> [Required work] Scan the records below for the word "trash". Copy each line where it appears.

Extracted data entries
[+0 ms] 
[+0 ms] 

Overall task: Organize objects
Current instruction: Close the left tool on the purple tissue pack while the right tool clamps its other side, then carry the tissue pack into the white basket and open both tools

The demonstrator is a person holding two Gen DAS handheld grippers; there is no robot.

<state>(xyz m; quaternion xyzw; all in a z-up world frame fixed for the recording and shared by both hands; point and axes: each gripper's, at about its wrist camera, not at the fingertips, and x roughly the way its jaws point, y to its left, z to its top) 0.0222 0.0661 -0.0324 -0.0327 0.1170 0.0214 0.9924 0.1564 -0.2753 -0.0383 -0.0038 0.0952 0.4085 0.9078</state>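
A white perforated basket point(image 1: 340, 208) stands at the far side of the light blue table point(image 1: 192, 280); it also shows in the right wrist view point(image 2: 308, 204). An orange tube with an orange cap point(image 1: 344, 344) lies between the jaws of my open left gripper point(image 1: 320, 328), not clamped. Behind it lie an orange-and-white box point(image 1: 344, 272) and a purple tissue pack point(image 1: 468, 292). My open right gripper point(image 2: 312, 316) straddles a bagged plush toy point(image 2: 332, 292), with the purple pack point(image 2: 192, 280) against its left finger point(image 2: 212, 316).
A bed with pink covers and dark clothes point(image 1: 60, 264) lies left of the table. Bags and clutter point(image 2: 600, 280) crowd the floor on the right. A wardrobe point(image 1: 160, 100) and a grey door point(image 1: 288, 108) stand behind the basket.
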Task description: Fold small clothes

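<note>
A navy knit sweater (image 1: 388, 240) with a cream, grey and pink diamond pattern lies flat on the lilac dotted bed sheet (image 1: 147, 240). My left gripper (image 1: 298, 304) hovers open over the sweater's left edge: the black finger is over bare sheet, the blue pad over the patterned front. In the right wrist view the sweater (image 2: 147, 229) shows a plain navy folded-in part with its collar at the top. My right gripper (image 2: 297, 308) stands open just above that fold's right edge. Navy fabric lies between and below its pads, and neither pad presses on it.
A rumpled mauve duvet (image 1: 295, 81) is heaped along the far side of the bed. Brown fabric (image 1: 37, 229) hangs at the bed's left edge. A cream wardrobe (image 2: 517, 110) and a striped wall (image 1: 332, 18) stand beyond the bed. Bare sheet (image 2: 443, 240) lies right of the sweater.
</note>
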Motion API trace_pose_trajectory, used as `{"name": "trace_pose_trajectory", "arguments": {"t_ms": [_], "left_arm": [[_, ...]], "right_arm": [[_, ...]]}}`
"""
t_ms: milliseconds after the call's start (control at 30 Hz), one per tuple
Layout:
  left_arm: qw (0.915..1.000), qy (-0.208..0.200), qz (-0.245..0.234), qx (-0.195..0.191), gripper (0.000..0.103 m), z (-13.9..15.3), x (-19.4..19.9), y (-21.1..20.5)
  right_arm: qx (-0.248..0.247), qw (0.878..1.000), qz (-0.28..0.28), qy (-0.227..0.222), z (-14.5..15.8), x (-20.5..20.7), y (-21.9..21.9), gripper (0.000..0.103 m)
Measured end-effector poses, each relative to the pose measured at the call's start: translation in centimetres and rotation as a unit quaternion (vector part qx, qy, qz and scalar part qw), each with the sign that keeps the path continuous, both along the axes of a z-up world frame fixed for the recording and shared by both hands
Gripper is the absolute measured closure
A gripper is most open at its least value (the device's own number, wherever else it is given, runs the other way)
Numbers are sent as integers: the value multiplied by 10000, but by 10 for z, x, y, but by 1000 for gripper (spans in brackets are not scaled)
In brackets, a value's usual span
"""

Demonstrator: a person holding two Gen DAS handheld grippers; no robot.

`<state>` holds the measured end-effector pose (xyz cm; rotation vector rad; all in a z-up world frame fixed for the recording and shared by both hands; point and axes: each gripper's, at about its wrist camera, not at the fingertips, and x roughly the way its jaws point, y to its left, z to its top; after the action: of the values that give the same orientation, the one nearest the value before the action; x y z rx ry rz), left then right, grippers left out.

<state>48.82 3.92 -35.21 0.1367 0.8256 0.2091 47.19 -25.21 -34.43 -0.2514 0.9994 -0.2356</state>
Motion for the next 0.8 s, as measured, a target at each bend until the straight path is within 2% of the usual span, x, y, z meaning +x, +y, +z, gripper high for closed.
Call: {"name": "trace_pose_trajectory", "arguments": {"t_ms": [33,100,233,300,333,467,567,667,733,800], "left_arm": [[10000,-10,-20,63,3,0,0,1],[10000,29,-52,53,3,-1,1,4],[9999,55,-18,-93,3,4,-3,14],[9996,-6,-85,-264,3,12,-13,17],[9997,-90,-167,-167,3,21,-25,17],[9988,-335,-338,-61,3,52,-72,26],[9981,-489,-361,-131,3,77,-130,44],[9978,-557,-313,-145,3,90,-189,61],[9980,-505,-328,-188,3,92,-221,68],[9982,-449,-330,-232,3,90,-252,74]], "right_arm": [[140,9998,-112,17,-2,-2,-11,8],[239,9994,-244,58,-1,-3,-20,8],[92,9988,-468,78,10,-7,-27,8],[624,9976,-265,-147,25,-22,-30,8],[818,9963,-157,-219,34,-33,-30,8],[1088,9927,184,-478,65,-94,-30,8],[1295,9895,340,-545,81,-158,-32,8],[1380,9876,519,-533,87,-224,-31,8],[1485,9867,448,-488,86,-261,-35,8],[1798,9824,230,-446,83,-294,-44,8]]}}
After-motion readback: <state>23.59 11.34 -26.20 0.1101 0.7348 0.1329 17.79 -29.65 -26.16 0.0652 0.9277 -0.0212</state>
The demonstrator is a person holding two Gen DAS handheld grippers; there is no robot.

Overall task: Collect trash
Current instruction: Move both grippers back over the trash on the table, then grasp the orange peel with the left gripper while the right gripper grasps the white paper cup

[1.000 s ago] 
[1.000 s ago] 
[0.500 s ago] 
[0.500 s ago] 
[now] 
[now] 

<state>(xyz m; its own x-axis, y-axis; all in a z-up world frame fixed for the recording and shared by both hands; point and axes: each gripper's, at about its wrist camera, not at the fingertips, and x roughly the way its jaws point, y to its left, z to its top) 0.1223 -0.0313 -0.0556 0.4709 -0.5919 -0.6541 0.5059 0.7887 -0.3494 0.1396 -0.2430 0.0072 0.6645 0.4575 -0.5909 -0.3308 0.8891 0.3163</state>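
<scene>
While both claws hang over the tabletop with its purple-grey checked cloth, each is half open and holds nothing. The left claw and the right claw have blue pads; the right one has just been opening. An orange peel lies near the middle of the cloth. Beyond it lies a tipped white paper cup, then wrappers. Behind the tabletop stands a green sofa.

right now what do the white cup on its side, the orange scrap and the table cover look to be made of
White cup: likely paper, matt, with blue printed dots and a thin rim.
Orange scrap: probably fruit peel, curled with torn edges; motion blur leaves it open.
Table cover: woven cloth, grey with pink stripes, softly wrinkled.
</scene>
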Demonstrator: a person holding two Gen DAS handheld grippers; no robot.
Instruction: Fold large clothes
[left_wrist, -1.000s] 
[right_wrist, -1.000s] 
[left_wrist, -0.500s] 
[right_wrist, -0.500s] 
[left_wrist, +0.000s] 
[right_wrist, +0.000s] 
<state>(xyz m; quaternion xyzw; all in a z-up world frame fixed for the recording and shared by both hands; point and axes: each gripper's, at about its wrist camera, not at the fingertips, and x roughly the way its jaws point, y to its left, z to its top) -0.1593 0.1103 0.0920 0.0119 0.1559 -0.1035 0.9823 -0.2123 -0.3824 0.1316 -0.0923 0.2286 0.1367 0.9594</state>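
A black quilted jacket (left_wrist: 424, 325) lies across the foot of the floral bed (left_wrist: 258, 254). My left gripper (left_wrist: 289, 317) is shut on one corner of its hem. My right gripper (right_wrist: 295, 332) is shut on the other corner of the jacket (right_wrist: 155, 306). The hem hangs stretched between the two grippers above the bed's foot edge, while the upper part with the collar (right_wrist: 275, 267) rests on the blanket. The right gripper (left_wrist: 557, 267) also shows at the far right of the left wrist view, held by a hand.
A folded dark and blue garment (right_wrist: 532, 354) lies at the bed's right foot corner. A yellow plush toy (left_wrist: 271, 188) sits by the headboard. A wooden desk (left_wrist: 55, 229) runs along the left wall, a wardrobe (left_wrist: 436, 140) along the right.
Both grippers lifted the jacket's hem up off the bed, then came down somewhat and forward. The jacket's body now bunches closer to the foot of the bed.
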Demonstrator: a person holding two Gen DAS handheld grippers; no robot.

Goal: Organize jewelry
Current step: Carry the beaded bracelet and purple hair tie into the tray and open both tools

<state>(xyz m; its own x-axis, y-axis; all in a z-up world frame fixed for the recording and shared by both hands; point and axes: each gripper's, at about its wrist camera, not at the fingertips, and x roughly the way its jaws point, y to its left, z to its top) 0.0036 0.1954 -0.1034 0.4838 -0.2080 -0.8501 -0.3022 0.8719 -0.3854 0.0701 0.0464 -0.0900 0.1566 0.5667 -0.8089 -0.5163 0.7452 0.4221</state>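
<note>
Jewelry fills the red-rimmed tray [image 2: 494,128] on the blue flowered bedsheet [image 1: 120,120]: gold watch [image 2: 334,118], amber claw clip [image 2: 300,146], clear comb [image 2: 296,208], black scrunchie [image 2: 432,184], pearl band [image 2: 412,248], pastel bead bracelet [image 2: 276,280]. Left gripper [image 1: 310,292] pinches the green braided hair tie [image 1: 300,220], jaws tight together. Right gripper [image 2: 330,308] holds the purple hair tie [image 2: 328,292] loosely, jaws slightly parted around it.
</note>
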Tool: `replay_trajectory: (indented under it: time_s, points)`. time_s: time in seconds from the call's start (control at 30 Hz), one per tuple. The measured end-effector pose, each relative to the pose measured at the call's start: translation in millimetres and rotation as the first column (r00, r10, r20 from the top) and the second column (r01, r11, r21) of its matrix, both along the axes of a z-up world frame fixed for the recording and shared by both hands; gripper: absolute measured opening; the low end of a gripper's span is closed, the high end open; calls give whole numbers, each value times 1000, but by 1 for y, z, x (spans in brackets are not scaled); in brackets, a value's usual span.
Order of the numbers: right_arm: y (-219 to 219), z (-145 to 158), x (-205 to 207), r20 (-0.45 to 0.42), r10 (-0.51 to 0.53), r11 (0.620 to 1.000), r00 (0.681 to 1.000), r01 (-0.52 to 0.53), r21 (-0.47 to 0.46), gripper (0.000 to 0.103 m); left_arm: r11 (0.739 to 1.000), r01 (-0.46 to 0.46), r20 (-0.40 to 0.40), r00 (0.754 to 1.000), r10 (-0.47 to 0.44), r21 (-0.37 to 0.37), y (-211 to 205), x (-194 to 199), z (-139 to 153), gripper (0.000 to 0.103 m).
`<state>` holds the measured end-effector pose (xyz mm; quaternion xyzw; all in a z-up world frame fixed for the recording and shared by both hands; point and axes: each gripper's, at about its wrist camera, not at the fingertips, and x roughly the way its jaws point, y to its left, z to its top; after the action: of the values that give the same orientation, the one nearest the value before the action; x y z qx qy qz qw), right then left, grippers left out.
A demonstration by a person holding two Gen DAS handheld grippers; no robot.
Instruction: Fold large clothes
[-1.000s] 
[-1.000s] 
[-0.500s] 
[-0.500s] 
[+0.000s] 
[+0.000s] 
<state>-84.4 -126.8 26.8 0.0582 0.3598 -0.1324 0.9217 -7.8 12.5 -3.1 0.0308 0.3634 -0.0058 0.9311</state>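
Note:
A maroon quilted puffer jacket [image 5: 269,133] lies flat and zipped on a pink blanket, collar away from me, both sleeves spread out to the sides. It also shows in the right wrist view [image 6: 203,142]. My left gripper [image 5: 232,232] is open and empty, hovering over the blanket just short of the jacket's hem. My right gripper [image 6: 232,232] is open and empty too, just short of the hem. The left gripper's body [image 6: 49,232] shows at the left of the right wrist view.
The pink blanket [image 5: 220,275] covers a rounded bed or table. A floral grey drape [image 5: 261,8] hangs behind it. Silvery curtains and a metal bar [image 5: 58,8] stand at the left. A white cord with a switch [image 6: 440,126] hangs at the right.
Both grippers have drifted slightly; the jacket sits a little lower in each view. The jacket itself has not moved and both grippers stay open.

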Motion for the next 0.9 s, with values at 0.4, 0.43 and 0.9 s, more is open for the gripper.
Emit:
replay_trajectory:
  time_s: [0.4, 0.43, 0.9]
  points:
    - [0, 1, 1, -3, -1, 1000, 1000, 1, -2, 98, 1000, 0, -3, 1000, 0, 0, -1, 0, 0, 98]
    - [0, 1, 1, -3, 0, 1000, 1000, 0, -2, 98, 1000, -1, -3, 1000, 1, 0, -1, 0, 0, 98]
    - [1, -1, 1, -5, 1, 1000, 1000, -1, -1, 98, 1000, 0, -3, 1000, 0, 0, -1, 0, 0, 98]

> [The completed task]
Overall task: Collect trash
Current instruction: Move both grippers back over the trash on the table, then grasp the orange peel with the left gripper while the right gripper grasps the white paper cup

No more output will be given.